● Exercise goal:
Every line of the material below should be retyped exactly.

● Dataset extract:
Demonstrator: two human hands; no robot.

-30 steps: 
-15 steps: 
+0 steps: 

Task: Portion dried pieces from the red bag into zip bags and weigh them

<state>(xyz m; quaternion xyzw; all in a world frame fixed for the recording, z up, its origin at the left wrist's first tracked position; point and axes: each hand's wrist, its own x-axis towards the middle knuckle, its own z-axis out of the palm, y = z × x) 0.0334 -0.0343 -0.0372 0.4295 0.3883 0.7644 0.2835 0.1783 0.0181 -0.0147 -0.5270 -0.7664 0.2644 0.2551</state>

● Expected output:
Demonstrator: two human hands; no robot.

-30 steps: 
-15 steps: 
+0 steps: 

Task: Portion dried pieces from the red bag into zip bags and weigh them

<state>(xyz m; quaternion xyzw; all in a world frame fixed for the recording, z up, its origin at the left wrist's first tracked position; point and axes: each hand's wrist, its own x-axis towards the middle knuckle, its own z-axis out of the palm, y = z × x) 0.0334 -0.0343 -0.0372 0.4295 0.3883 0.7644 0.2835 0.1783 0.0181 -0.0147 -0.5270 -0.7664 0.2644 0.2551</state>

No further output is required, since the answer is complete.